Aún la sigo teniendo con mis sobrinos y con los hijos de mis amigos, que me dan mucha ternura (cuando no gritan ni se ponen pesados). Entonces, ¿por qué no tener unos propios que me cuiden de viejito?
S i lo pienso así, me dan ganas de llorar. Pero no de tener hijos. Eso sí que sería egoísta, creo. Tener hijos por “hacer la experiencia”, por “completarme”, o por miedo a quedarme solo ... qué carga para las pobres criaturas.
Toda decisión verdadera implica renunciar a algo, o incluso a mucho. Pero eso corre también para las decisiones afirmativas, sean más o menos producto de la inercia natural y cultural. Hace un tiempo leí que una mujer transexual decía que ella no entendía cómo una persona, por el simple hecho de nacer varón, se resignaba a serlo toda su vida. La declaración me dejó tan estupefacto como a mi padre mi decisión de no tener hijos. “Casarme pero no tener hijos es una posibilidad que a mí nunca se me ocurrió ni plantearme”, me dijo cierta vez. Y la verdad es que tampoco yo me planteé nunca la posibilidad de cambiar de genitales. Y aunque me suena muy extraño, y aunque no volvería atrás para replanteármelo, celebro que para alguna gente empiece a ser una opción concreta.
Renuncié a varias cosas en mi vida y cada una de esas renuncias fue un acto de libertad, por más miedos que me hayan generado. También en esto de no tener hijos creo que no haber seguido a mi corazón me habría hecho sentir, hoy, que no actué con libertad.

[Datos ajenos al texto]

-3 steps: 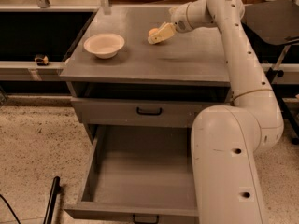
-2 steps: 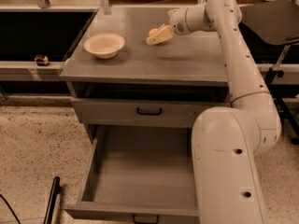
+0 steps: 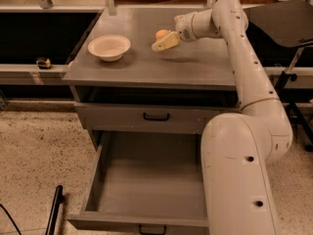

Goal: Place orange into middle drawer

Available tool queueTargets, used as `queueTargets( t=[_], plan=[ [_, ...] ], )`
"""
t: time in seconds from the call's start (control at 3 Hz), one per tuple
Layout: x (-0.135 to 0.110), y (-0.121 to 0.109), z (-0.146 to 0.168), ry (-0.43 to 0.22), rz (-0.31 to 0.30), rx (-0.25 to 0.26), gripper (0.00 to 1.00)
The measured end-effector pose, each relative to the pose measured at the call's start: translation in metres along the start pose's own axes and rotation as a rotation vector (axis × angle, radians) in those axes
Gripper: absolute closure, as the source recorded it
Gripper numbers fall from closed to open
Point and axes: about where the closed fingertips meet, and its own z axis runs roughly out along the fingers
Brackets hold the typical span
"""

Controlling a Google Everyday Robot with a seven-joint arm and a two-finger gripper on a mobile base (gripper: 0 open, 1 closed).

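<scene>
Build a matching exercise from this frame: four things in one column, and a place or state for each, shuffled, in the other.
1. orange
2. bowl
3. middle drawer
4. gripper

A. pulled open, low down
B. beige, on the left of the cabinet top
C. over the cabinet top, right against the fruit
D. small, round, to the right of the bowl

Pairs: 1-D, 2-B, 3-A, 4-C
</scene>
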Motion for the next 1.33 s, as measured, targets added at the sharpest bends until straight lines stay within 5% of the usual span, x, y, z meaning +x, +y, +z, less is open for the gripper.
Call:
queueTargets(
  t=[1.33],
  plan=[
    [0.021, 0.012, 0.013, 0.035, 0.004, -0.039, 0.88]
  ],
)
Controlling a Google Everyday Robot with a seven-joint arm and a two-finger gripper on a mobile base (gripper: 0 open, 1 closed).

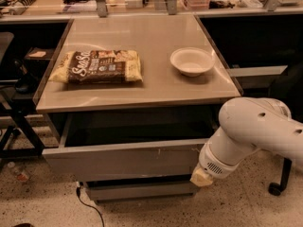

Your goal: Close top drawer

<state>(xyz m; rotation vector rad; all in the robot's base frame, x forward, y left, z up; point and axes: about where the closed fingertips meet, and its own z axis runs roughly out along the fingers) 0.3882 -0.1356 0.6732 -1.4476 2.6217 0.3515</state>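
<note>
Your top drawer (pixel 123 160) stands pulled out at the tabletop's (pixel 156 32) 6 o'clock edge, its dark inside showing. Your end effector (pixel 201 178) sits at the drawer front's 4 o'clock corner, touching or just beside it; you cannot tell whether it is clenched or released. A snack bag (pixel 97 66) lies at 9 o'clock of a white bowl (pixel 191 61).

Arm (pixel 258 126) cropped right; end effector (pixel 202 177) at top drawer (pixel 123 161) front, maybe touching.
</note>
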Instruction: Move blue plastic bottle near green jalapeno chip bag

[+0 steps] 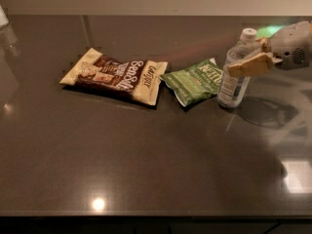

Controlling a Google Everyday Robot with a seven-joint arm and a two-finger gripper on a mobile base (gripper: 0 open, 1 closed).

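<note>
The blue plastic bottle (233, 87), clear with a white cap and a blue-and-white label, stands upright at the right of the dark table, its base on or just above the surface. The green jalapeno chip bag (194, 80) lies flat just left of it, almost touching the bottle's base. My gripper (243, 56) reaches in from the right edge. Its tan fingers (251, 65) clasp the bottle's upper body below the cap.
A larger brown-and-cream snack bag (117, 74) lies left of the green bag. The dark glossy table (156, 160) stretches toward the front edge. A pale object (2, 18) shows at the far left edge.
</note>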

Por suerte creo que ya todos en mi familia lo entendieron así, aunque las presiones no terminen. Hace poco estaba jugando con mi sobrinito en brazos y una tía me dijo con una sonrisa malévola: “¡Cómo me voy a reír si de pronto tenés un hijo!” Yo la miré sorprendido, pero ya sin enojo, pensando: –Espero que no ocurra, tía, pero quedate tranquila que, si pasa, también yo me voy a reír.